I never had any interest in d20 as a system - it was based on a version of D&D I didn't need nor care for - but there sure were a lot of products for it thanks to the open license agreement. So it's not impossible to find d20 material in my RPG collection, for a variety of settings and genres. Here's an example:

Monster: Anima, a Human Ghoul
Game/Product: 0One Games' Dark Ladies for d20
Writing: Andrew and Chris Hind. Art: Alessandro Cioffi (who does not follow the description given)
Origin: Her pregnant mother walked over a grave and cursed her babe to become a Ghoul Queen, which is a boss origin story, honestly. Now, Anima is the wife of a farmer, hiding her true nature from the rural community she feeds off of, ready to be confronted by your PCs.

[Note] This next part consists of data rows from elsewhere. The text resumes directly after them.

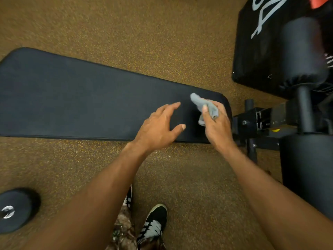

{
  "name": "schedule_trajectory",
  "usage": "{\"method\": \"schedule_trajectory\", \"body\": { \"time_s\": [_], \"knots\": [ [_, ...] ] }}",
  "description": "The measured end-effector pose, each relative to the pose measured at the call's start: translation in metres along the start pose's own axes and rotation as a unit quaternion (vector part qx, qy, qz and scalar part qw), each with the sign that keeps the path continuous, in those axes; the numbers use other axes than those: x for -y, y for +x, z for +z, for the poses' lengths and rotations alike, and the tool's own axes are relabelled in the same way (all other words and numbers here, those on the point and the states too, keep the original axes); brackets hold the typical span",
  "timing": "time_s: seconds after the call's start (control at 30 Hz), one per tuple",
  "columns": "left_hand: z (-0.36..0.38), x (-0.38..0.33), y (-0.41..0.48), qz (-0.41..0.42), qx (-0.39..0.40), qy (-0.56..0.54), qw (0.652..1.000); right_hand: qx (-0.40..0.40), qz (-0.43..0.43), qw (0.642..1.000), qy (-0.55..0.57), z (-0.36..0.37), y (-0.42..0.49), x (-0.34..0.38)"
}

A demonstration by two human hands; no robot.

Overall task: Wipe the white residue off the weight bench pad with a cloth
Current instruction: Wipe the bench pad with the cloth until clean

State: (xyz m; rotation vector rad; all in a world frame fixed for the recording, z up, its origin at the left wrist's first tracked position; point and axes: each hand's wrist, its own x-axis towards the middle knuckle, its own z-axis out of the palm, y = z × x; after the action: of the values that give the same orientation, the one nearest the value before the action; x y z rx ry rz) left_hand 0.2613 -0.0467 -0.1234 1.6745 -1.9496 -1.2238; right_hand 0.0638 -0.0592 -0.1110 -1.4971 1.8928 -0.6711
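Note:
A long black weight bench pad stretches from the left edge to the middle right, narrowing toward the right end. My right hand is over that narrow end, pinching a bunched grey cloth between thumb and fingers; the cloth's tip points up and left above the pad. My left hand hovers just left of it over the pad's near edge, fingers spread and holding nothing. I cannot make out white residue on the dark pad surface.
The bench's black metal frame and foam rollers lie at the right, with a black seat pad bearing white lettering above. A round black weight sits on the brown speckled floor at lower left. My shoes are below.

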Motion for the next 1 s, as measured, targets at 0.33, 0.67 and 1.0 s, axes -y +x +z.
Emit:
{"method": "schedule_trajectory", "body": {
  "time_s": [0.33, 0.67, 1.0],
  "knots": [
    [-0.016, -0.03, 0.006, -0.094, 0.049, -0.474, 0.874, 0.116, 0.187, 0.881, 0.419, -0.028, -0.025, 0.033],
    [-0.02, -0.06, -0.007, -0.124, 0.089, -0.486, 0.861, 0.099, 0.221, 0.921, 0.306, -0.046, -0.044, 0.017],
    [-0.026, -0.082, -0.006, -0.101, 0.117, -0.462, 0.873, 0.119, 0.009, 0.984, 0.131, -0.026, -0.068, 0.049]
  ]
}}
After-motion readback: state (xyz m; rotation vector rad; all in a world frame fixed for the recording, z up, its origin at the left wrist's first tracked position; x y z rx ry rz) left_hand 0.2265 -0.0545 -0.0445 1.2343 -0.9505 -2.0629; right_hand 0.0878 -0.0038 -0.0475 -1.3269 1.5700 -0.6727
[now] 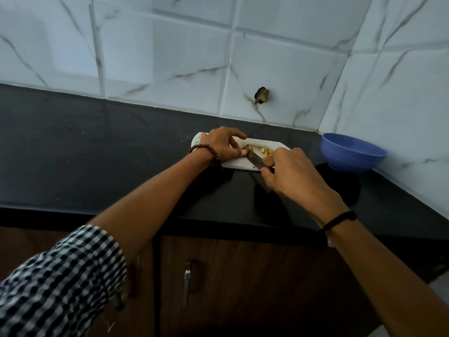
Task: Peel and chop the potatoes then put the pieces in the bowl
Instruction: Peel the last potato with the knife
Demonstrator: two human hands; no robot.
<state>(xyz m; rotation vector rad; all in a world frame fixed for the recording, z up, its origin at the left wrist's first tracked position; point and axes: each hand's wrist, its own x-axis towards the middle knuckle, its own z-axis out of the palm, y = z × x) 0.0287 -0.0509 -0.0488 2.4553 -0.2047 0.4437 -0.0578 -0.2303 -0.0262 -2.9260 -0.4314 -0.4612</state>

Anima takes her name from the Jungian concept, described as the unconscious feminine side of a man (just as the Animus is the masculine side of a woman). Does that really fit the character? Not really. I suppose it sounds like "animal" and fit the writers' idea that she would use her spells to polymorph people into barnyard animals as a side-gig.
Fear Level: High. Ghouls are ick, man!
Danger Level: Pretty high. Between her command of the undead and a vast variety of spells, Anima is a powerful threat.
I wonder if: I couldn't divorce her from her D&D-ish setting and put her into other horror games. I love the idea of the curse, and while one of the adventure seeds is patently ridiculous (you inadvertently free her from having been turned into a horse, which just makes all her backstory pointless), the other could easily be updated to fit even the modern day. It's just a matter of removing her spell list and her Circe shtick (which, honestly, just over-egging the pudding).

Next time, we'll look at some more undead (I must be in a mood).

Comments

I grabbed the Dark Ladies when it was new, but felt slightly disappointed with it. None of them NPCs really lived up to what my expectations were going in. This is just one of many examples.